Friday, September 23, 2016

Gonski model was corrupted, but Labor and Coalition are both to blame

The Gonski report was designed to clean up Australia’s opaque and complex system of school funding and address significant inequalities by establishing a new needs-based funding model, but then messy politics got in the way at the point of implementation. Glenn C. Savage (University of Melbourne) Steven Lewis (The University of Queensland) argue that the result was a perversion of the Gonski ideal – an inconsistent patchwork of approaches across the nation that protected the vested interests of non-government schools.

The school funding wars are set to erupt again when federal, state and territory education ministers meet in Adelaide on Friday.

Federal education minister Simon Birmingham will use the Education Council meeting to argue for a new post-2017 federal funding model to replace the current “Gonski model” established under Labor.

Birmingham came out with guns blazing on Thursday, arguing current arrangements are inequitable, overly complex and represent a “corruption” of the ideals set out in the 2011 Gonski Report.

The Coalition wants its new model to be needs-based and nationally consistent, but is also offering much less cash than the Gonski model, and wants to attach a range of new conditions to how the money can be spent.

This “less cash, more caveats” model is a hard sell, and states and territories are ready for a fight – especially powerful states such as New South Wales that remain ardent supporters of the Gonski model.

The current funding mess


The Coalition is absolutely right in suggesting the ideals guiding the Gonski school funding reforms have been corrupted.

The Gonski report was designed to clean up Australia’s opaque and complex system of school funding and address significant inequalities by establishing a new needs-based funding model.

The report made a compelling argument to introduce a “base rate” level of funding per student, known as the Schooling Resource Standard (SRS), with extra loadings on top based on a number of equity categories.

The model Labor introduced did reflect this core structure, but then messy politics got in the way at the point of implementation.

In order to convince states and territories to sign on to the reform, different deals were done with different jurisdictions, and Labor promised that no school would lose a dollar under the plan.

Instead of a needs-based model, therefore, the result was a perversion of the Gonski ideal – an inconsistent patchwork of approaches across the nation that protected the vested interests of non-government schools.

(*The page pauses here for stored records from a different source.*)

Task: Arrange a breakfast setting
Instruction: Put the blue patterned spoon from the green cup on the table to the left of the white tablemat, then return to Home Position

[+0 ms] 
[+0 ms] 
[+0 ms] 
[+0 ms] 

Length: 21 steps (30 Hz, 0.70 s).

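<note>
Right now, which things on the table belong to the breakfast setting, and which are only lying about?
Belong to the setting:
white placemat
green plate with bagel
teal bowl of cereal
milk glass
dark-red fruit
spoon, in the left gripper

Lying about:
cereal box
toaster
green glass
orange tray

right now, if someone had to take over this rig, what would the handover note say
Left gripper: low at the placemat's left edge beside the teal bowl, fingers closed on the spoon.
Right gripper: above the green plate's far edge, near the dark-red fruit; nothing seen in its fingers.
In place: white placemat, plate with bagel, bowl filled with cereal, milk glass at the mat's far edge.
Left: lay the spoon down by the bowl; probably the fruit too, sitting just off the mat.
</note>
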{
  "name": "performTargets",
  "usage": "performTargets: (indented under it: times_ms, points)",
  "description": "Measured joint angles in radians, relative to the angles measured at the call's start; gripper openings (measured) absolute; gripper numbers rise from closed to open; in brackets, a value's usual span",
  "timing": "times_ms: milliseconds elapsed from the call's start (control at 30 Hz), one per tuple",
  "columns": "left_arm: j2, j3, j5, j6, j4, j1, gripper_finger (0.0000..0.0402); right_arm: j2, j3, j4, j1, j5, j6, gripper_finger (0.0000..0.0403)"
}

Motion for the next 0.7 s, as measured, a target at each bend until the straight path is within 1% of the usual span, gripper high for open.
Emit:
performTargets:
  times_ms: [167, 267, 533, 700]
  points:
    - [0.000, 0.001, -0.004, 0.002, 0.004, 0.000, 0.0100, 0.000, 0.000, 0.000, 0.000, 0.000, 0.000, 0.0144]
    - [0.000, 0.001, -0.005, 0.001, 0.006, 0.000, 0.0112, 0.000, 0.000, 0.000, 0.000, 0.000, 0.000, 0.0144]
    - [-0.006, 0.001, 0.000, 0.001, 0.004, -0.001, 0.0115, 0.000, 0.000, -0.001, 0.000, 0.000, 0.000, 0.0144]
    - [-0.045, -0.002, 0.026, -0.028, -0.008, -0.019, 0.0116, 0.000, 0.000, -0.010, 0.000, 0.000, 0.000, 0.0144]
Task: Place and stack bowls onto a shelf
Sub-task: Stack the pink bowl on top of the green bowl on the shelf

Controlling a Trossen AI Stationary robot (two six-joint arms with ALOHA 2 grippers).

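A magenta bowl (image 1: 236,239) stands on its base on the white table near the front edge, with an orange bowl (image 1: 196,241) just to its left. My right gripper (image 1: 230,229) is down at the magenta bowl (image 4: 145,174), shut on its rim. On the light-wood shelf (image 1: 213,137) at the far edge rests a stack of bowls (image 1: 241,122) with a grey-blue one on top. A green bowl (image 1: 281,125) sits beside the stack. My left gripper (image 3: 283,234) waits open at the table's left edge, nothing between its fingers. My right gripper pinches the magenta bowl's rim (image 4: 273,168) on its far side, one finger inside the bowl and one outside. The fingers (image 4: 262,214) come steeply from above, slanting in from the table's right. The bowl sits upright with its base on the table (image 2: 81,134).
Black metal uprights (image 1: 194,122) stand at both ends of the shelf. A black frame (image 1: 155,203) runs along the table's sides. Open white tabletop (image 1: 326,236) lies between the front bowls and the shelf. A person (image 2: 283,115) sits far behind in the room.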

Federal government modelling has been used to argue that under the current system, schools with exactly the same demographics and equity needs receive different funding in different states and territories.

This is smart politics by the Coalition: turning Labor’s argument for equitable funding on its head by arguing Gonski is far from equitable.

Of course, as the opposition education spokeswoman, Tanya Plibersek, pointed out, it was under the Coalition (not Labor) that the final three states (Queensland, Western Australia and the Northern Territory) signed onto the Gonski reform, which further contributed to national inconsistency.

So the Coalition’s attempts to heap all the blame on Labor for the current state of funding incoherence reflects a strong case of selective memory.

Can the federal government produce ‘real’ needs-based funding?


Birmingham suggests the Coalition’s new model will “target need” and “treat states equitably”.

However, any truly needs-based model will invariably require a reduction in the already high levels of government funding provided to many elite non-government (Catholic and independent) schools.

This has been a thorn in the side of past Coalition and Labor governments, which have consistently caved to pressure from vested interests.

For example, well before Labor promised no school would lose a dollar, the Coalition did exactly the same thing in 2001 when it introduced its socioeconomic status (SES) model under Prime Minister John Howard.

Both sides of politics, therefore, are guilty of such fiscal populism, whereby no one “loses”, even though funding is supposed to be assigned according to need.

This is a classic tale of politics driving policy.

Such a position is also untenable in a time of contracting budgets, and growing social, economic and educational inequalities.

There is also the difficulty of trying to get national consistency within a federal system in which states and territories ultimately control schooling. As Birmingham himself noted:


States and territories will always be free under our Constitution to fund schools in their state or territory as they see fit.

In other words, while the federal government provides Gonski funding, states and territories each have different needs-based funding models, and remain the dominant funders of public schools.

So unless all states and territories adopt the same funding formulas, there will always be difference, no matter what the federal government does.

The policy and political challenges ahead


The warning by NSW education minister Adrian Piccoli – that any reduction in the federal funding NSW receives would mean “war” – speaks precisely to the policy and political challenges ahead.

Not only is developing a new funding policy a great challenge in itself, but seeking to enact that policy in a volatile political climate is a fraught undertaking.

The Education Council meeting will no doubt ignite the most recent battle in a long and protracted war over school funding – one that is seemingly without end.

Birmingham’s challenge is undoubtedly colossal. He is trying to achieve what no federal education minister has done before him – establish a truly national needs-based funding model – but with less money and more caveats.

The armies have gathered in Adelaide. The battle lines are drawn. We await for the dust to settle.